About this exercise » Please reproduce the listing word for word. Pictures stay out.

Dataset extract »
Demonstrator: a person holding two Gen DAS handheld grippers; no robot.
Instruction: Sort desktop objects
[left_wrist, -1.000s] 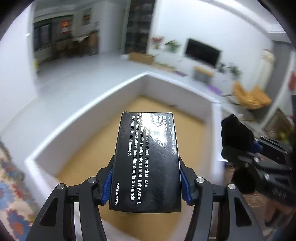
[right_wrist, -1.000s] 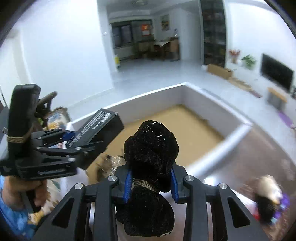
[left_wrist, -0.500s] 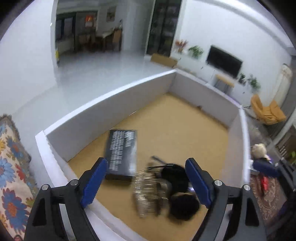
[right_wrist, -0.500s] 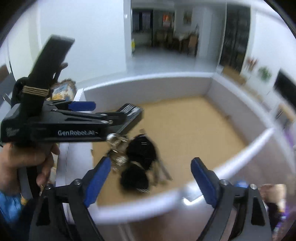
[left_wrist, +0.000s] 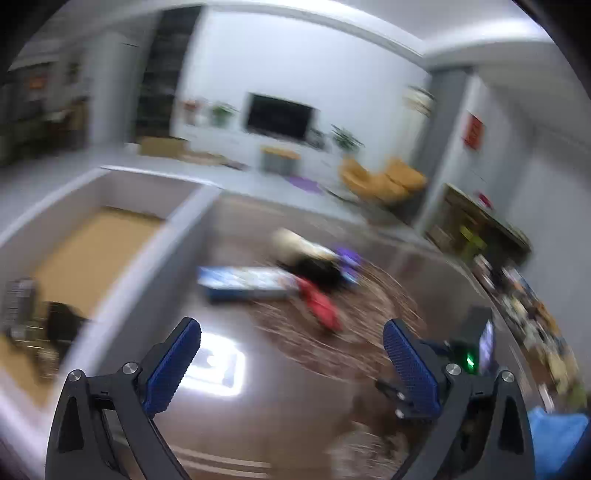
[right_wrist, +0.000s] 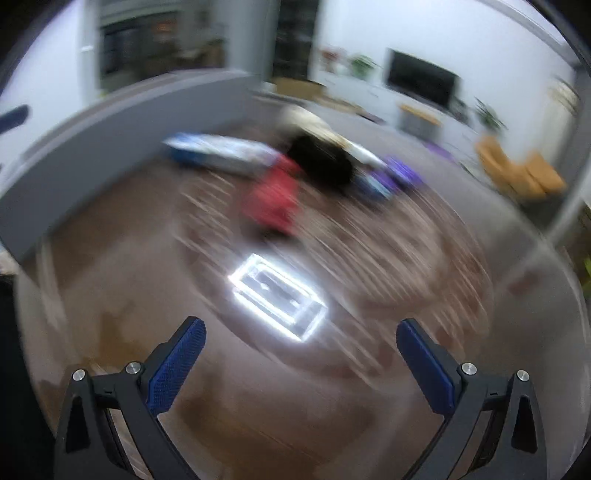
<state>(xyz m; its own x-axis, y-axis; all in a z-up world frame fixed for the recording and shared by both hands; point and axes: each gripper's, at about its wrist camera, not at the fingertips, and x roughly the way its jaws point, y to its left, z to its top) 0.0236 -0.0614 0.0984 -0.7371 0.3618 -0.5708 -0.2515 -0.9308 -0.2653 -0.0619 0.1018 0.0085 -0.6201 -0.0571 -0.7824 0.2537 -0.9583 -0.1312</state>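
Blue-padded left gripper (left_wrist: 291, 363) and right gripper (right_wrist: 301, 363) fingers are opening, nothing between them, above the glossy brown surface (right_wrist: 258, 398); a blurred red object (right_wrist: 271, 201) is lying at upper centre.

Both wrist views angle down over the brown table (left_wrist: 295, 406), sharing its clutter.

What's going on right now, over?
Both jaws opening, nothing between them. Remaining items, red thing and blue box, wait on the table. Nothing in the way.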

Response »
Demonstrator: a person holding two Gen DAS handheld grippers; no robot.
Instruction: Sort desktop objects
[left_wrist, -1.000s] 
[right_wrist, -1.000s] 
[left_wrist, -0.500s] 
[right_wrist, -0.500s] 
[left_wrist, +0.000s] 
[right_wrist, +0.000s] 
<state>(xyz m; its own x-axis, y-axis; all in a z-up world frame fixed for the recording and shared by both hands; point and axes: each gripper's, at about its wrist camera, not at the fingertips, and x roughly the way its jaws point, y to its left, z to its top) 0.0236 -0.0614 0.0984 -0.7371 0.3618 -0.5708 -0.2515 -0.9308 -0.2653 -0.0619 0.1018 0.0085 -0.6201 -0.0571 -0.7824 0.2537 -0.9583 -0.1312</state>
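Blue-padded left gripper (left_wrist: 291, 363) and right gripper (right_wrist: 301, 363) fingers are opening, nothing between them, above the glossy brown surface (right_wrist: 258, 398); a blurred red object (right_wrist: 271, 201) is lying at upper centre.

Both wrist views angle down over the brown table (left_wrist: 295, 406), sharing its clutter.

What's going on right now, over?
Both jaws opening, nothing between them. Remaining items, red thing and blue box, wait on the table. Nothing in the way.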

Here the work on this exercise is complete.